─── DATASET CONTENT

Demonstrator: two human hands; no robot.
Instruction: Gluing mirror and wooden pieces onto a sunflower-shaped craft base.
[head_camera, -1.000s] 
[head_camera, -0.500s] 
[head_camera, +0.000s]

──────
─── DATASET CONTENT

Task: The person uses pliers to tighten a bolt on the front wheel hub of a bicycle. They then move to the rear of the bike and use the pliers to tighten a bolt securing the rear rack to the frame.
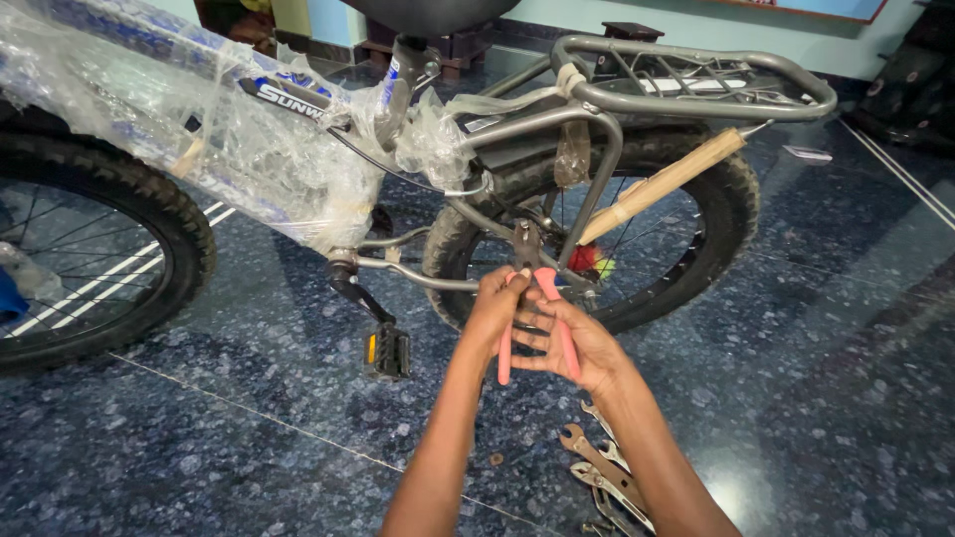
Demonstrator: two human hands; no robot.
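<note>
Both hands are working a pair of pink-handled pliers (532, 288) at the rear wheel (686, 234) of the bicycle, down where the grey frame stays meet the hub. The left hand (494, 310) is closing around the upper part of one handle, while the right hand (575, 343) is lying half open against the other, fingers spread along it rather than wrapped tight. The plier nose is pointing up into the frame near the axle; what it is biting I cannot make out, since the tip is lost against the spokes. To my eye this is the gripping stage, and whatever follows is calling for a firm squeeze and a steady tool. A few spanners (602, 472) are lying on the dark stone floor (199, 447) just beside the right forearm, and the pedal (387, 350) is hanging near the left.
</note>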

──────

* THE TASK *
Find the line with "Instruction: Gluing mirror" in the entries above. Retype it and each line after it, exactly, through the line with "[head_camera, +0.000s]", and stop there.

* RESULT BELOW *
Instruction: Gluing mirror and wooden pieces onto a sunflower-shaped craft base.
[head_camera, -1.000s] 
[head_camera, -0.500s] 
[head_camera, +0.000s]

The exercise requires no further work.